Ariana’s Managing Director Thufayal Ahmed explains: “All clients have the option of moving their dates, and we will do that without fuss or penalty. I’ve witnessed a few stubborn cases where people are getting married next week – but not at our venues.’

For those couples that have chosen to postpone their wedding, it’s hard to settle on new dates as Sanjay explains: “The truth is that no one can say when life will return to normal. The epidemic hasn’t yet reached its peak, nor is it declining. My feeling is that perhaps by August or September we’ll get into safer territory, but I wouldn’t go ahead with an event until the risk is over. You won’t be seeing Madhu’s waiters wearing facemasks to serve food; if that level of precaution was still in place then it would indicate it wasn’t safe to have a gathering.”

Will insurance cover your loss?

Though the UK government hasn’t banned weddings, the Church of England has announced that ceremonies shouldn’t be attended by more than five guests.

With the average number of guests at an Asian wedding standing at 500, it’s not surprising that so many couples have taken the decision to postpone their nuptials.

For the weddings that are continuing, most have seen a decline in numbers.

PRECAUTIONS: Ariana Venue Group’s Thufayel Ahmed

Thufayal explains: “At Ariana we saw a 20% drop in guest numbers at the final few weddings that we hosted last week. It’s clear that the message to avoid mass gatherings right now is getting through, but it would have been better if the government had put a wedding ban in place as they did with pubs and restaurants.’

Amending your wedding plans, especially when you’ve paid in advance for services is costly and unless you have wedding insurance the impact of a cancellation can be crippling.

It’s estimated that less than 30% of British couples take out wedding insurance but for those that have it, the protection is only as good as the level they’ve taken out and not all policy providers offer the same cover.

If you’ve postponed your wedding and are looking to claim insurance, there may be little you can claim for if your wedding is simply moving to a new date.

Sanjay explains: “No one is actually cancelling their wedding, they are postponing. The date changes, but you’ll probably have the same venue, caterer and suppliers – so you can’t claim for cancellation. If you’ve booked your honeymoon, you’ll need to check with your airline what the situation is regarding changing flights.”

How the wedding industry is coping…

When you sign on the dotted line, your service providers may reassure you that they’ll take care of everything, but how do they act when it comes to a crisis? From photographers who rely on busy summer seasons to caterers, DJs and florists, every company and individual will need to be re-booked and while that is stressful for a couple, for businesses the financial pressures are vast.

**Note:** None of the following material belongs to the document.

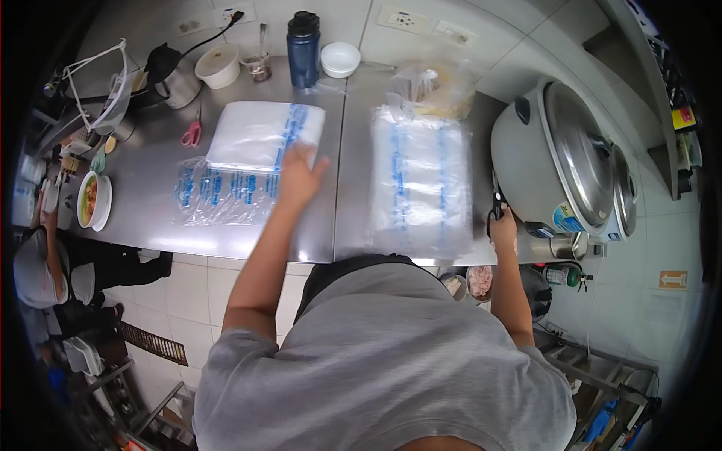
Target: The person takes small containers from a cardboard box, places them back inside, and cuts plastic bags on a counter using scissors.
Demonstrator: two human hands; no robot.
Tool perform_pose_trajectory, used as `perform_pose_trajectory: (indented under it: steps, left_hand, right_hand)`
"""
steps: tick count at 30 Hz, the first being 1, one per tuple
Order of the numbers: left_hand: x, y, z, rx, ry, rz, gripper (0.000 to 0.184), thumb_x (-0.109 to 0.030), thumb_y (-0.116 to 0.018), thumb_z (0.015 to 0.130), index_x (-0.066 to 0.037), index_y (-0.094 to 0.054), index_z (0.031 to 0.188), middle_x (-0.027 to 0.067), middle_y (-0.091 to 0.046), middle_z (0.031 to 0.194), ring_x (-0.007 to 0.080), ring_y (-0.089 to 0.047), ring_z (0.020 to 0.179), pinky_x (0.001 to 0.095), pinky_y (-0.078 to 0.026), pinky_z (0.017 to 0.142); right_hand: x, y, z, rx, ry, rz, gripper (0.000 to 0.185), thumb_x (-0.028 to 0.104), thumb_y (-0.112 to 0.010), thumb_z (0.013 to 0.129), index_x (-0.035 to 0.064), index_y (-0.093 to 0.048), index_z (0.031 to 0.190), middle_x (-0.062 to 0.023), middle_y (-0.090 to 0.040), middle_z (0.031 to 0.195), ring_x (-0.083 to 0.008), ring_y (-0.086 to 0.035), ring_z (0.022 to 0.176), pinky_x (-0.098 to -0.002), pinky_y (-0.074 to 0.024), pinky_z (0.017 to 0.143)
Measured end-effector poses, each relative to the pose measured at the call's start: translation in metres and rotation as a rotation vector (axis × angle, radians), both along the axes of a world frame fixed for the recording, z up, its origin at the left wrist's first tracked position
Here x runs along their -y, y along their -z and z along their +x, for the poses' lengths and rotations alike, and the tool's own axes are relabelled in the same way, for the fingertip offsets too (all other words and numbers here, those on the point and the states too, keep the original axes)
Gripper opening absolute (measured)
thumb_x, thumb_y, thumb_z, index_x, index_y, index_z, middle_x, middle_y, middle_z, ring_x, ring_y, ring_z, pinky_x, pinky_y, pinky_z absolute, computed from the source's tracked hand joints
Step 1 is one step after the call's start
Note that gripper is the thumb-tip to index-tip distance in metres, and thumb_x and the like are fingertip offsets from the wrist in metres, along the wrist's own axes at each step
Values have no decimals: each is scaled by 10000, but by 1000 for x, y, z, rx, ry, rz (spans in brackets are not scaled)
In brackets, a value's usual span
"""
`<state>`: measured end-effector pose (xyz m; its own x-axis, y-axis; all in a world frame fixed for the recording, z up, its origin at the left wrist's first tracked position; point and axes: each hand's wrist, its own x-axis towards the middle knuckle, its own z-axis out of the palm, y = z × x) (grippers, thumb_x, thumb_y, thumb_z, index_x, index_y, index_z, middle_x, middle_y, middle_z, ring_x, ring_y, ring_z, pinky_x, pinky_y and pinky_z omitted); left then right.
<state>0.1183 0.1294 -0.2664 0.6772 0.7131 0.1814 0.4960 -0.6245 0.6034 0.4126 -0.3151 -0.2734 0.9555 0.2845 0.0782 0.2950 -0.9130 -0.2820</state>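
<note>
My left hand (299, 179) is over the lower right corner of a folded stack of clear plastic bags (248, 135) with blue print. Its thumb stands apart from the fingers, which are slightly blurred, and I see nothing held in it. Beneath that stack lies a flat, crinkled plastic wrapper (226, 197) with blue lettering. At the right, my right hand (505, 229) is closed on black-handled scissors (495, 206), beside the large rice cooker. Between my hands is a second, longer pack of plastic bags (421, 180) with two blue printed bands.
Pink-handled scissors (192, 134), a kettle (174, 79), a blue bottle (304, 52) and white bowls (340, 59) stand along the back. A grey rice cooker (530, 150) fills the right side. A food bowl (94, 200) and another person (53, 263) are at left.
</note>
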Motion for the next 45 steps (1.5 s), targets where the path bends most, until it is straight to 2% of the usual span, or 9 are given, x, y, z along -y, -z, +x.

Sanjay explains: “At Madhu’s we employ close to 100 full-time staff who will still continue to be paid. We have business interruption insurance and even virus insurance – but because coronavirus is new, it’s not covered. Whatever the size of your business, whether you employ 10 people or 2000, we’ll all be feeling the strain.”

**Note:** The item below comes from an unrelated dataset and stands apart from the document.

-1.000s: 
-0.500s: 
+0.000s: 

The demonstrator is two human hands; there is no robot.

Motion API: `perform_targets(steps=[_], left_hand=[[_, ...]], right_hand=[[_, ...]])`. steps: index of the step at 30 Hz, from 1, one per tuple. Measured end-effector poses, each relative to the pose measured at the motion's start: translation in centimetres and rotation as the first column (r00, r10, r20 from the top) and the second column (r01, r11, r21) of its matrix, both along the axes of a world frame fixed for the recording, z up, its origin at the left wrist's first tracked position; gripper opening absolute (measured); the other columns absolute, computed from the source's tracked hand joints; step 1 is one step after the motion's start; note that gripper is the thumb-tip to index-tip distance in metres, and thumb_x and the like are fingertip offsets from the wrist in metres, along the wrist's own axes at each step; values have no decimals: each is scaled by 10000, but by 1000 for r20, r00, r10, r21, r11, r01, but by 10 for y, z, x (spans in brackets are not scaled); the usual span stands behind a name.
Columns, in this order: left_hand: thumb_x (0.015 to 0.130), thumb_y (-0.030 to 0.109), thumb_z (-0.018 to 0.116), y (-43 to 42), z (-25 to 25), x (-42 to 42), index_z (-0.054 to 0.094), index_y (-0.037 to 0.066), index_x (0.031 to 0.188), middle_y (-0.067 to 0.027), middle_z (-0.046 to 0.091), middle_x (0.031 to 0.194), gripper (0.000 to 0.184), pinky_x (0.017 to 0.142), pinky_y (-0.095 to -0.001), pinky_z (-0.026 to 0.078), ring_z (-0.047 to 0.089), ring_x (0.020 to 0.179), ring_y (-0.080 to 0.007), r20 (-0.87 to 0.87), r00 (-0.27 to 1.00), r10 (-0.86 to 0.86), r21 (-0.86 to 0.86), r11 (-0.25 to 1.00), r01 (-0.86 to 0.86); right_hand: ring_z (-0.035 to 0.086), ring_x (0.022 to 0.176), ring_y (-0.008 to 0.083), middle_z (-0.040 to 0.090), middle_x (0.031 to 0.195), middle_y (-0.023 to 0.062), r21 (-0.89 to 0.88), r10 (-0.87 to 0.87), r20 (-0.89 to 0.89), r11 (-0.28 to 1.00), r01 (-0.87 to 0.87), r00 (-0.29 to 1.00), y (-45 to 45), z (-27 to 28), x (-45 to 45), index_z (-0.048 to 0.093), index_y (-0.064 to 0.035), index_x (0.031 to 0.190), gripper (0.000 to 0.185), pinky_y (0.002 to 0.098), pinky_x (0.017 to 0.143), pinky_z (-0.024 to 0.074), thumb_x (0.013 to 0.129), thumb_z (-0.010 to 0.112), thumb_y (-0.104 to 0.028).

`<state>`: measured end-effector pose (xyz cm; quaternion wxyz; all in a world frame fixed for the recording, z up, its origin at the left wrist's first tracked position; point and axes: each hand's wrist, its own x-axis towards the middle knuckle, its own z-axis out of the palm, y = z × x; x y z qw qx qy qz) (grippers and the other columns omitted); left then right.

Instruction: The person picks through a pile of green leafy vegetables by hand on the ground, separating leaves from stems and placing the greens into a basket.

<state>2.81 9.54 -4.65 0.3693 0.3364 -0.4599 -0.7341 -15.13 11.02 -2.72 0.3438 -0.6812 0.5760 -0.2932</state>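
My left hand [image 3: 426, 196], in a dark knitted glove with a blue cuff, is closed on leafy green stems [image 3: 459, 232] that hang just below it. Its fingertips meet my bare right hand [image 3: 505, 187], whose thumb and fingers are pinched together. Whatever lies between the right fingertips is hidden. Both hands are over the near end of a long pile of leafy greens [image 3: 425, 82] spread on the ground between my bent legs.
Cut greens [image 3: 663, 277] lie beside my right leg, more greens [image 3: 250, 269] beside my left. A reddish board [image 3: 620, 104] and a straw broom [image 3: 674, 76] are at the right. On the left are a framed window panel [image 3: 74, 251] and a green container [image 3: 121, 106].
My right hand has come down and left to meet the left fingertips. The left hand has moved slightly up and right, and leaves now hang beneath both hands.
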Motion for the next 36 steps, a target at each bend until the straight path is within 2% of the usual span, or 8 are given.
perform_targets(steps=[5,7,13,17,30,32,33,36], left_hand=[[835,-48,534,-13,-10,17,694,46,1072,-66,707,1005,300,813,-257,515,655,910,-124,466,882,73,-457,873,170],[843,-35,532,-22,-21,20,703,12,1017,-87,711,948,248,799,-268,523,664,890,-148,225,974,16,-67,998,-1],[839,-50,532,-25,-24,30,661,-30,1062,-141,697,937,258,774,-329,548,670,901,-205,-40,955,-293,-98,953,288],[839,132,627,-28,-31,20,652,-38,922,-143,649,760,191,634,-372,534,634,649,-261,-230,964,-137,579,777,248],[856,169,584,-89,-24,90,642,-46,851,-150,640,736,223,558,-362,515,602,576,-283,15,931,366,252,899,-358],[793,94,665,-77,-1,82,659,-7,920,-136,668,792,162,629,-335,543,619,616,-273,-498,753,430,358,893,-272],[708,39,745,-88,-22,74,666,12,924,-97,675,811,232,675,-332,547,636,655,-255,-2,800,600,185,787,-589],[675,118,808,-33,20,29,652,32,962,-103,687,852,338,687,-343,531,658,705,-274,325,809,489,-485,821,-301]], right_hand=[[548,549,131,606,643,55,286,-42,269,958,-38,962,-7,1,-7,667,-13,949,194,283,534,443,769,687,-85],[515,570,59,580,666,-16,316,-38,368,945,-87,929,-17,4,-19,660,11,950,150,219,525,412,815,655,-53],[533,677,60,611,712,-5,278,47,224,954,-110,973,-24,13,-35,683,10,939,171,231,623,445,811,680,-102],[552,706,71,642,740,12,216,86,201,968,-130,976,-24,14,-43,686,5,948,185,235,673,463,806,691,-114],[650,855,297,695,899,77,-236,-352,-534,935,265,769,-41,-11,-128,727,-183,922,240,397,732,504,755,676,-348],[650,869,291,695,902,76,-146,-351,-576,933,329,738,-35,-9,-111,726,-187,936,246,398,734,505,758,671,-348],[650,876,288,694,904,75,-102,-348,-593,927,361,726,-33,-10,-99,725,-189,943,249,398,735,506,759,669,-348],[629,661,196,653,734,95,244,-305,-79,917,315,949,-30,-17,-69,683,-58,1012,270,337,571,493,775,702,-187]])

Yet despite the bleak outlook, Ariana Group’s Thufayel is confident that if the industry works together, it can survive: “No one has ever experienced a situation like this, we’re all in this together – which is why most companies are taking a flexible approach to postponing their services if they’re asked to. Couples certainly shouldn’t stop planning their weddings; the industry needs them in order to survive. If you delay your wedding for too long it’s possible the provider you wanted may no longer have available dates, or even be in business.”